One more clarification is worth making. The “50 Best” list changes remarkably little from year to year, and this text does not intend—nor would it make sense—to analyze or compare each bar individually. This is not an audit, nor an attempt to judge individual trajectories, many of which deserve genuine respect and recognition. The intention is different: to look at the forest rather than each tree; to observe the climate that has formed around the system that celebrates them. To point toward certain trends and practices that seem to be taking root across the industry—patterns of homogenization, of marketing elevated to dogma, of inflated narratives that sometimes replace the craft itself. What is perhaps most striking is not that these contradictions exist—every industry has them—but the silence that often surrounds them. A curious silence in a sector that otherwise prides itself on creativity, critical thinking, and reinvention. Perhaps for that very reason, it is worth naming them. Not to diminish enthusiasm, but to deepen the conversation.

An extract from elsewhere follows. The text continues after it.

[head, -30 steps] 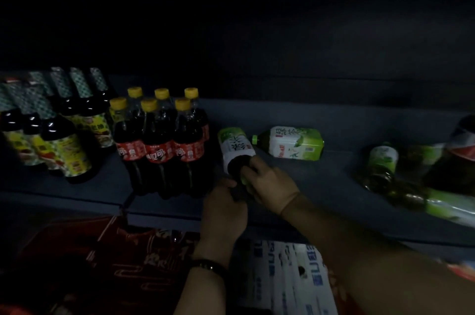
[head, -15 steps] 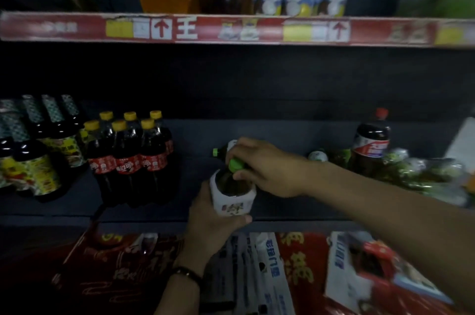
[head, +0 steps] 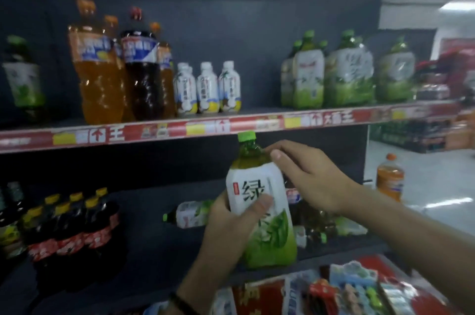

Ultimately, the “50 Best” list functions as a mirror—brilliant, influential, but inevitably imperfect—of the complexity that defines today’s cocktail world. This essay, written from the personal perspective of a Mexican distiller, does not seek to dictate truths or claim authority, but to open a necessary dialogue. A dialogue that invites us to reconcile prestige with authenticity, visibility with responsibility, and recognition with a genuine commitment to the craft. Because beyond lists, rankings, and spotlights, the true greatness of this industry still resides in the talent of bartenders, in the cultural diversity that nourishes every bar, in inclusion as a principle—not a strategy—and in an honest creativity that, when exercised with care and awareness, remains the true protagonist of this liquid art.